Solos were rationed, though Blacka's lyrical improvisation on the cheerily driving "Return to Text"—an oasis amid swirling piano motifs and Turner's polyrhythms—and occasional free excursions from Illingworth—notably on the equally energetic "Transient State"—were the exception rather than the norm, and all the more thrilling for it. With GoGo Penguin an ever-evolving group dynamic is the thing, typified by "Smarra," from Man Made Object, where the trio maintained high tempo and tension in tight, subtly shifting choreography.

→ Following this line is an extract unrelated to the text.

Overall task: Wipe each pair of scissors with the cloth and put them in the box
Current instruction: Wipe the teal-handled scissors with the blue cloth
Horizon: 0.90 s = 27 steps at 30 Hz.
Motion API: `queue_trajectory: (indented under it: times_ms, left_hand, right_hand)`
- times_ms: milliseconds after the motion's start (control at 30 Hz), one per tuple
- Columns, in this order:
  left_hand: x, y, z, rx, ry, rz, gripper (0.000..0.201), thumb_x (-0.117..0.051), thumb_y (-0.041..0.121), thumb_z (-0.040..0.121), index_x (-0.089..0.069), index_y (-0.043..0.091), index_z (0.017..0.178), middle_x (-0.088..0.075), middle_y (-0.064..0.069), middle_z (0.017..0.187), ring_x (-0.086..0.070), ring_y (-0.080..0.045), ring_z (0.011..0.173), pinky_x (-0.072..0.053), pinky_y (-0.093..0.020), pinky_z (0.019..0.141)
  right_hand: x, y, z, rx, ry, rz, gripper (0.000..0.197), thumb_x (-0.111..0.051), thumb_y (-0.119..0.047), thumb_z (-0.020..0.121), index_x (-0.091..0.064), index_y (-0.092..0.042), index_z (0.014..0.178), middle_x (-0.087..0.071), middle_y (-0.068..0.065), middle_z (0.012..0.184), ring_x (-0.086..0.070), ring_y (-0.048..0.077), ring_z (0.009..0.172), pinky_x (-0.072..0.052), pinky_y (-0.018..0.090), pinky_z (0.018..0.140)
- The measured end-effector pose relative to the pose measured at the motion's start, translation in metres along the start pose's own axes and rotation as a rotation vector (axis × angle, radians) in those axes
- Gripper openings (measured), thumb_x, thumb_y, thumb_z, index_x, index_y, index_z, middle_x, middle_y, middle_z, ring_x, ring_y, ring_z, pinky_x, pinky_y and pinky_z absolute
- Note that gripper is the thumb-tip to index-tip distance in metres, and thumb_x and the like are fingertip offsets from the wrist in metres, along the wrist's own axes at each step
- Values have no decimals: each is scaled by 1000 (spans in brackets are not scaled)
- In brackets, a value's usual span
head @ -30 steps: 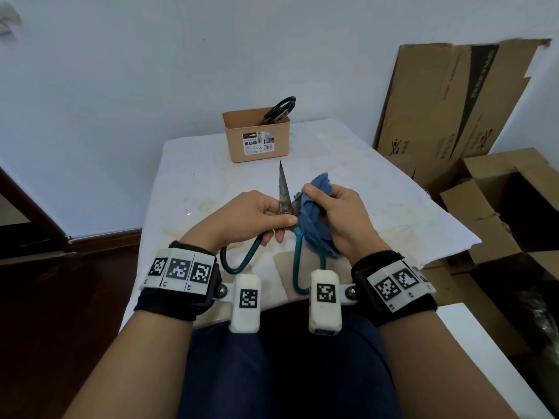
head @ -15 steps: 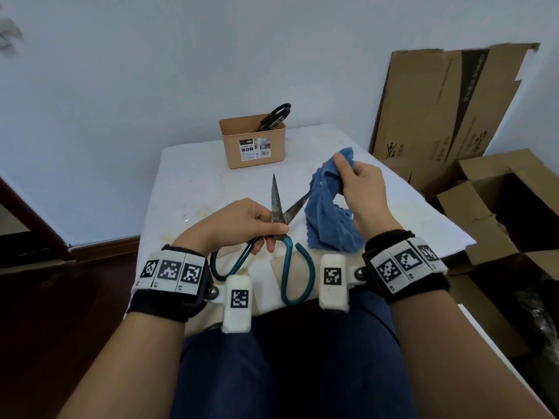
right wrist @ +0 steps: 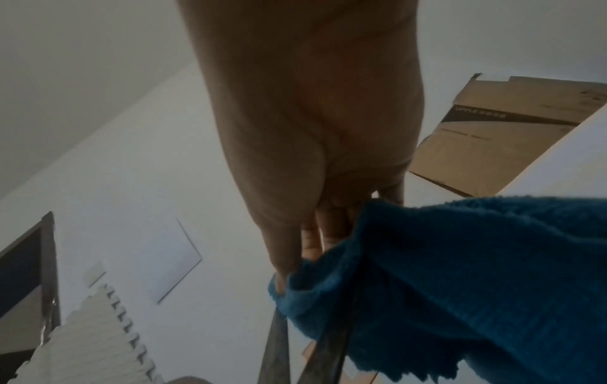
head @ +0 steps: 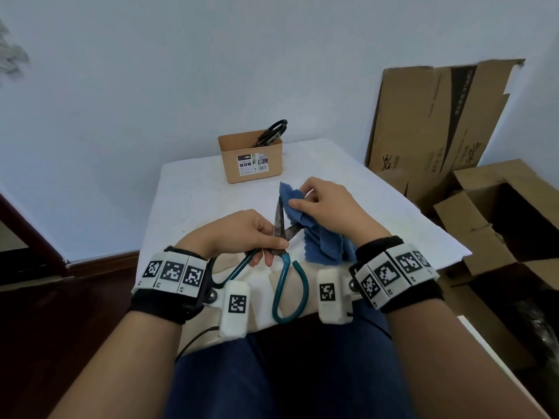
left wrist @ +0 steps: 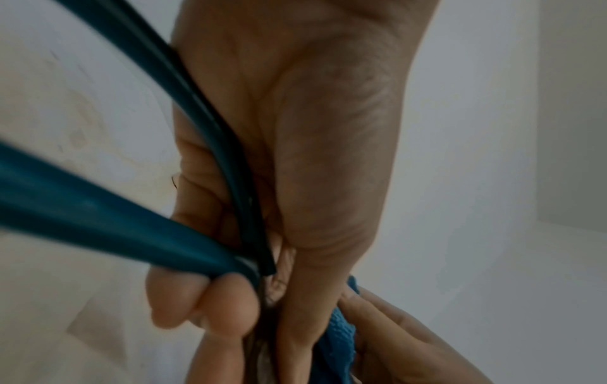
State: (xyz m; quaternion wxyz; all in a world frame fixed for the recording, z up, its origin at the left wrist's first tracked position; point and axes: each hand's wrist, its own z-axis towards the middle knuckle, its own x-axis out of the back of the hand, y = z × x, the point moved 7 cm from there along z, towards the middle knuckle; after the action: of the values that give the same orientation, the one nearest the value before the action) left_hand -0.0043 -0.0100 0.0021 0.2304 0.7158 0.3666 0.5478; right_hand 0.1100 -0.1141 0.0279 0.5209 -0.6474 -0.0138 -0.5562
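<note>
Large scissors with teal handles [head: 289, 293] and dull metal blades stand upright over the near table edge, blades slightly apart. My left hand [head: 242, 235] pinches them at the pivot; in the left wrist view the teal handles [left wrist: 137, 223] cross my curled fingers. My right hand [head: 325, 211] holds a blue cloth [head: 320, 240] pressed onto the upper blades, and its lower folds hang down; the right wrist view shows the cloth [right wrist: 459, 272] over the blades. A tan box [head: 251, 160] at the table's far side holds black-handled scissors [head: 270, 133].
The table [head: 187, 201] is covered in white sheeting with faint stains. Flattened cardboard [head: 438, 122] leans on the wall at the right, and open cartons [head: 499, 225] stand on the floor beside the table. My lap fills the near foreground.
My right hand, which had lifted the cloth away to the right, has brought it back onto the blades. The scissor blades stay slightly apart in my left hand.
</note>
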Motion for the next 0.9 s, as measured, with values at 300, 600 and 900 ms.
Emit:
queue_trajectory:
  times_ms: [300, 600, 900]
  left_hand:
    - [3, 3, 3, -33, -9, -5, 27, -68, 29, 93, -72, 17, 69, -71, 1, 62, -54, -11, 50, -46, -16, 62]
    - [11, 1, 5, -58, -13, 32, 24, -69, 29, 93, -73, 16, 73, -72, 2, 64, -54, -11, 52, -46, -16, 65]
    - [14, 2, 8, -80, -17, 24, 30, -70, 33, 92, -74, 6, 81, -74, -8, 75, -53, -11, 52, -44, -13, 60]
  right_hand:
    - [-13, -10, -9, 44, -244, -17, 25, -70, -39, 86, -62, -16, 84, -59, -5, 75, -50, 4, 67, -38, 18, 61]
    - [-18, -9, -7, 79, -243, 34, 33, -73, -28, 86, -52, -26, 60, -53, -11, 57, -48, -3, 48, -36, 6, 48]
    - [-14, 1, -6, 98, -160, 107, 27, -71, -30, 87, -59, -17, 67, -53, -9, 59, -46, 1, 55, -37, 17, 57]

Another new number, "Window," evoked an urgent Philip Glass soundtrack with a trip-hop template and provoked a loud ovation from the crowd. "Protest," with its infectious indie-pop melody and epic, stadium-rock feel brought the concert to an end. The enthusiastic Belfast crowd had no problem prising an encore from the trio, which obliged with the sunnily infectious "Hopopono," a relatively brief but assuredly life-affirming note on which to finish.

At close quarters the new music from A Humdrum Star deviated little from GoGo Penguin's established blueprint, which, judging by the Belfast crowd's response, was obviously welcome news. More of the same perhaps, but not at all humdrum.